• _WHAT TO DO_
Under this line are the records; repeat exactly the lines starting at the one containing "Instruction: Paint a" and ending at the one containing "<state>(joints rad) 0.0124", omitting pictures.

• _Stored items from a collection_
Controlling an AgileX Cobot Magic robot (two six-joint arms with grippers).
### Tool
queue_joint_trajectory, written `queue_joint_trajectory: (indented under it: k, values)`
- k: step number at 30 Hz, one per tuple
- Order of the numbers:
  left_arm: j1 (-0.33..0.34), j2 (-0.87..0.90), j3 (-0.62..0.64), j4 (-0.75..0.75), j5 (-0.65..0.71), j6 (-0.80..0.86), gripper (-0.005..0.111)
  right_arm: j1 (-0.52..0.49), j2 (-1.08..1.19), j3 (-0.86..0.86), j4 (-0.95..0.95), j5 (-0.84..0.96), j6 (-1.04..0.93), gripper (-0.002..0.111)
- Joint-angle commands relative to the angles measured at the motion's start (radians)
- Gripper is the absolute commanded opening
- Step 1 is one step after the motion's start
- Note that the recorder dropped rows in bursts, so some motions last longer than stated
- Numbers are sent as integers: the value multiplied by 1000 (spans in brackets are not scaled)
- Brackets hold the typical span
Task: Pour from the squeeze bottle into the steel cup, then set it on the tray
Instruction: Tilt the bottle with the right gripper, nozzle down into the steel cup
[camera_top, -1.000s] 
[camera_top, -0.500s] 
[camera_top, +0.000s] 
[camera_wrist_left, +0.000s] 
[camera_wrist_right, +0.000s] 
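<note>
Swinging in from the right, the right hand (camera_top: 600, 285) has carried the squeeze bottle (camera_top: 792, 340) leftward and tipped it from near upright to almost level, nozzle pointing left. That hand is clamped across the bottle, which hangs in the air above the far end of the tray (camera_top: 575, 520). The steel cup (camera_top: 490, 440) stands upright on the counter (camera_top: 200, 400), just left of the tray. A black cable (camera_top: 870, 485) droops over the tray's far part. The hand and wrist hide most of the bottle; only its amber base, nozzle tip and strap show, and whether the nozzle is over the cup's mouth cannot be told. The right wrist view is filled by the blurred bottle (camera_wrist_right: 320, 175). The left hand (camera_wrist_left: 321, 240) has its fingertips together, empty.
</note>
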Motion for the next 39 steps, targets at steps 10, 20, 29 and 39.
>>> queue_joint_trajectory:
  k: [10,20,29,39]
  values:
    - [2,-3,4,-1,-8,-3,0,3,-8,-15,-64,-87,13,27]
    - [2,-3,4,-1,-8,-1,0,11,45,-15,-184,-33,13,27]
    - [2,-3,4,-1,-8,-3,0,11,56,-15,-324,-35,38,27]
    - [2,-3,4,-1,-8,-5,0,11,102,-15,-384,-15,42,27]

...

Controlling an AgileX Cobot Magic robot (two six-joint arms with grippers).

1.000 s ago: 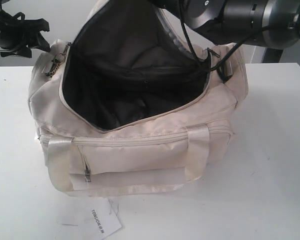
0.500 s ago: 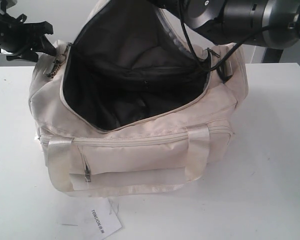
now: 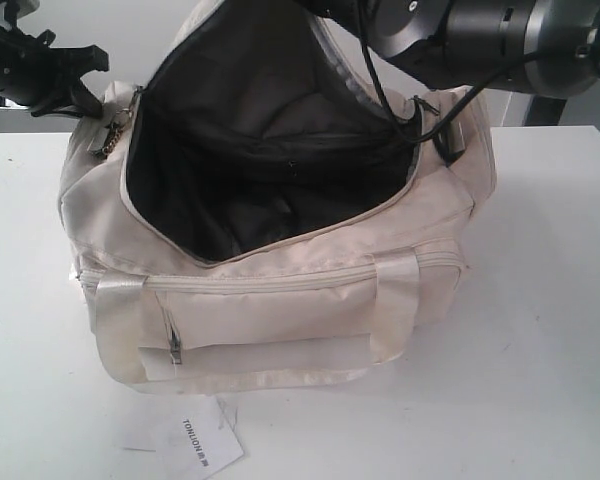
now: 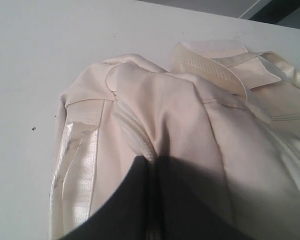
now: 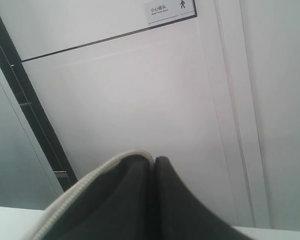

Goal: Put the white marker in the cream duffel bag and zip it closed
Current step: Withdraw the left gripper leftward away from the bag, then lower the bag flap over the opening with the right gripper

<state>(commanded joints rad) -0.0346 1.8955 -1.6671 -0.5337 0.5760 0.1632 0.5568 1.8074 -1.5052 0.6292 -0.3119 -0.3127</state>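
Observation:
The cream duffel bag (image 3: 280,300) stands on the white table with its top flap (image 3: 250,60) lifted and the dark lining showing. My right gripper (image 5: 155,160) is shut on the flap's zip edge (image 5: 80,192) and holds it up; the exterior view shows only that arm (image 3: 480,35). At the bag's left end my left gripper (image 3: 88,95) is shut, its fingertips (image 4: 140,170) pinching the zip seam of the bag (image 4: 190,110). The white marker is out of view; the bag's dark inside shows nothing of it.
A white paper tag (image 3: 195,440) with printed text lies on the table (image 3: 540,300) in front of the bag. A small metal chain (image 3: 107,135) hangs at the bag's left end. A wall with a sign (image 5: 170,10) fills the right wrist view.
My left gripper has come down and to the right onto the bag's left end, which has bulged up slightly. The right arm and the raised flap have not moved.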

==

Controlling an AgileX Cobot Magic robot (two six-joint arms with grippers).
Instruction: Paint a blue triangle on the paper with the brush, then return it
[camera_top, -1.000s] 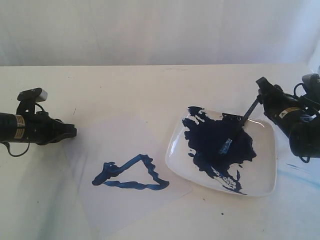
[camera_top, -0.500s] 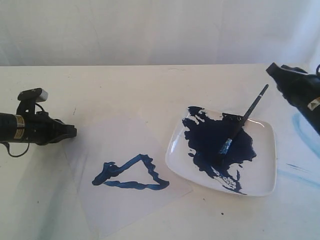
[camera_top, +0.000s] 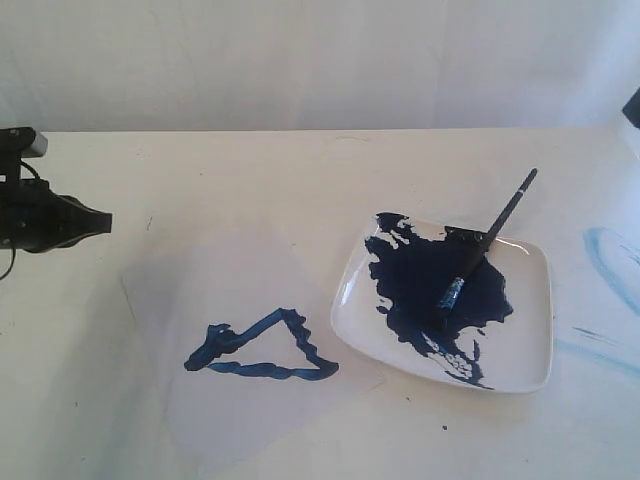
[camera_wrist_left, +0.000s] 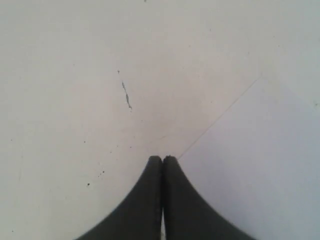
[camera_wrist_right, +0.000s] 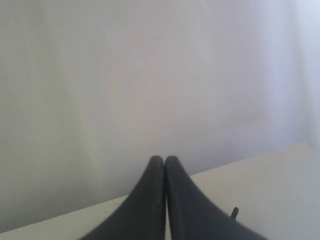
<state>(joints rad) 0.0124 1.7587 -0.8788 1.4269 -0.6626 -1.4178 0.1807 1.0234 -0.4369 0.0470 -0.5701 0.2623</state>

• _WRITTEN RESPONSE_
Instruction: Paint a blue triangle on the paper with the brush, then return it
[camera_top, -1.000s] 
[camera_top, -0.500s] 
[camera_top, +0.000s] 
[camera_wrist_left, +0.000s] 
[camera_wrist_right, +0.000s] 
<state>(joints rad) 0.0124 1.7587 -0.8788 1.4269 -0.6626 -1.4178 0.1807 1.0234 -0.4369 0.0470 -0.5701 0.2623</state>

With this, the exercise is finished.